HOW TO COMPLETE THIS TASK: Set down, exactly, every line from the top of the listing through the one holding "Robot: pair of".

COLLECTED DATA:
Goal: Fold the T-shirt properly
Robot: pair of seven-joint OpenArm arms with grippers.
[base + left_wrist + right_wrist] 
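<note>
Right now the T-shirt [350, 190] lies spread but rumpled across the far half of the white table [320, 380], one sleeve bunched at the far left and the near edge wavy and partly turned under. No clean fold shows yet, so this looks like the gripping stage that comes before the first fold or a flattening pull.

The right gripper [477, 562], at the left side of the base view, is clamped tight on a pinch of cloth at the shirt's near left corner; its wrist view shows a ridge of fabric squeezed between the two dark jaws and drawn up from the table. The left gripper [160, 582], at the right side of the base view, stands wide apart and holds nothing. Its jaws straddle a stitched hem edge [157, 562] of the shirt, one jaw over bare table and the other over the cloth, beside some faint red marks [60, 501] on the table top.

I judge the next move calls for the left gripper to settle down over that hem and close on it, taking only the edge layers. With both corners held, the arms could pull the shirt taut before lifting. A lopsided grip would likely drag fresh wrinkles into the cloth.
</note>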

WRITTEN REPLY:
Goal: Fold the T-shirt properly
Robot: pair of seven-joint OpenArm arms with grippers.

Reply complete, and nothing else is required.